Given the intense level of scrutiny, a “spray and pray” approach to job hunting won’t work, Rabbi noted. For remote jobs, every little detail counts during the screening process.

For example, remote work, particularly in asynchronous environments, requires excellent written communication skills. If your responses to application questions are incomplete, uninspiring or peppered with typos and grammatical errors, it can be a deal-breaker. To make yourself stand out, Brewer suggests that you consider submitting a cover letter, even if it's optional. When it comes to your resume, go through each bullet point; for any mentions of remote tech work, make sure to show how you generated results.

It’s better to focus on a few companies and put the time into tailoring your application’s content and key words toward the job description, the company’s business goals and priorities than submitting a cookie-cutter package to hundreds of jobs.

Care more about the content and less about the appearance of résumés and application responses, Rabbi added. Also, don’t be shy about highlighting your achievements and ability to bond with distributed teammates over the past 18 months. It’s not bragging to show hiring managers what you are capable of achieving. 

Saving Your Best Stuff for the Interview

Don’t assume that you’ll get a chance to overcome your lackluster writing skills by bonding with the manager and prospective teammates during video or face-to-face interviews. 

Given the difficulty, time and cost of arranging multiple interviews, companies are being more selective about who they interview.
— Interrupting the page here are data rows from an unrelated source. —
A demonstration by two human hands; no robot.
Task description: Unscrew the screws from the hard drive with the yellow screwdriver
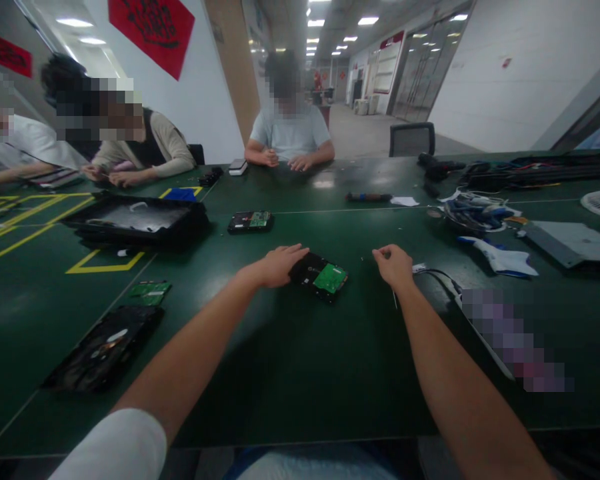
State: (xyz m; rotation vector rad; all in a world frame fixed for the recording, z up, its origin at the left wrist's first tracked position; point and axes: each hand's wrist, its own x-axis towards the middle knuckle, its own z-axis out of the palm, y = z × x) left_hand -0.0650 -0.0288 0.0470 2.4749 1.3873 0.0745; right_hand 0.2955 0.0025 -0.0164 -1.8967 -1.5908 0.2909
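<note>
Two bare hands reach over the green table (300, 360), well apart from each other. Palm down, the left hand (281, 265) lies on the left edge of a black hard drive (318, 275), its fingers nearly straight; I can't tell if its thumb grips underneath. That drive is on the table between the hands, green board (333, 279) facing up. The right hand (394, 265) is curled closed on a thin pale stick (395, 299), which pokes out below. Both arms stretch forward, and the left one slants inward.
</note>
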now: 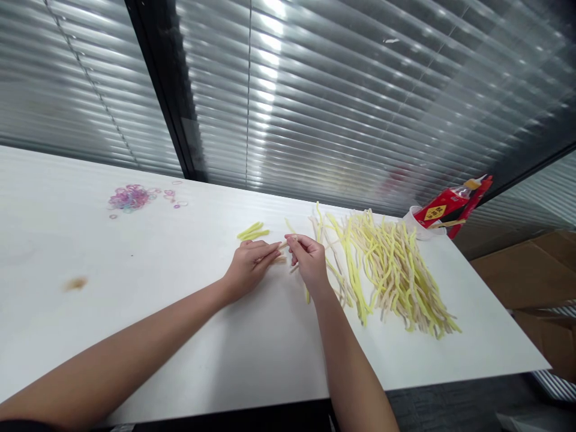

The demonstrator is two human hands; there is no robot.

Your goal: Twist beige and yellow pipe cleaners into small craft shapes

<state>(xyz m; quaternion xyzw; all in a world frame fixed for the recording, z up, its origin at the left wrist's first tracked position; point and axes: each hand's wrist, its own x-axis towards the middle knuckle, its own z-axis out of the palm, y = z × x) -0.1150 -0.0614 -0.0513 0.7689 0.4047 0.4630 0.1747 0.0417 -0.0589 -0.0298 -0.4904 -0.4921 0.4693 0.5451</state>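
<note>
— White counter [135,336] under ribbed blinds [360,90], is that it?

— Yes, a long white counter against a wall of grey blinds, with a dark upright post [162,90] behind it. Cardboard boxes [531,270] sit off beyond the right hand, past the counter's edge.

— Where are the hands?

— Both meet near the middle. The left hand [247,264] lies palm down, fingers stretched toward the right hand [308,258], which is curled. Between them they pinch a pale stem [282,246]; both are closed on it at the fingertips, touching or nearly so.

— And the rest of the stems?

— A big pile [391,270] of yellow and beige stems lies just right of the right hand, fanned toward the near edge. One yellow stem [307,295] pokes out below the right wrist. A few short yellow pieces [252,232] lie just beyond the left hand.

— Anything else?

— A heap of small pink and purple bands [130,197] far off to the left, well apart. A red packet [450,207] past the pile. A brownish smudge [75,283] left of the left arm.
</note>
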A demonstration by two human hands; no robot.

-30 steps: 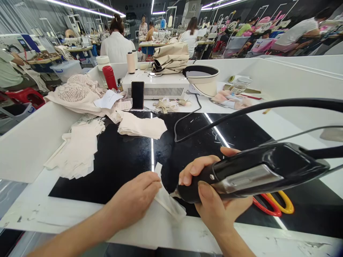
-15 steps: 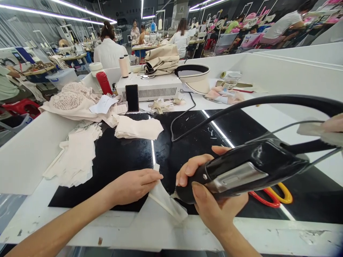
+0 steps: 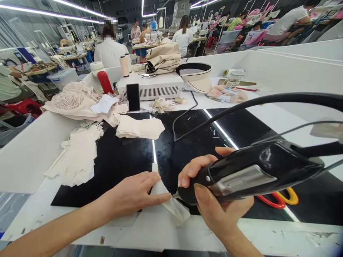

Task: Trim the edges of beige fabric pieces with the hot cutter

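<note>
My left hand (image 3: 134, 194) lies on a strip of pale fabric (image 3: 174, 205) at the near edge of the black mat (image 3: 128, 160), thumb spread from the fingers. My right hand (image 3: 214, 192) is wrapped round a black handheld power tool (image 3: 249, 171) with a silver plate and a thick cable. The tool's narrow metal tip is beside my left thumb, at the fabric. Further back on the mat lies a stack of pale fabric pieces (image 3: 140, 127). Another pile of cut pieces (image 3: 80, 153) sits to the left.
Scissors (image 3: 288, 196) with red and yellow handles lie partly behind the tool. Behind the mat are a phone (image 3: 133, 97), a white box (image 3: 150, 87), a red bottle (image 3: 104, 82) and a visor (image 3: 198, 76). Several people sit at sewing tables beyond the white partition (image 3: 294, 64).
My left hand has gone from closed fingers on the fabric to lying flatter, with the thumb stretched toward the tool's tip. The strip lies flatter. The view has shifted slightly.
</note>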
Plus, with remote work, succinct written communication is critical: let your application do a lot of the heavy lifting, and your chances of landing an interview will rise.

Being Lackadaisical and Too Informal

Working from home has blurred the lines between professionalism and familiarity, and is further reflected in the way candidates approach the hiring process. In fact, first impressions and professional etiquette matter even more when you’re looking for someone who “jumps out on paper,” Gobran noted.

The way you compose an email, whether you confirm a phone screen or assessment in advance, how you present yourself and follow up—all these things (and more) are a reflection of how you work and whether you have the self-discipline and motivation to do the job remotely.

Don’t make the mistake of being too familiar, too fast. Make sure the flow of communication between you and everyone involved in the hiring process is controlled, deliberate and professional.

Giving Up Too Soon

In most cases, the hiring process for remote jobs is longer and involves more people than on-site tech positions. Expect delays, be patient, and continue to follow up.

If you really want to work for a company, don’t give up with the first “no.” Ask for feedback, use it to improve your application content and résumé, and try again.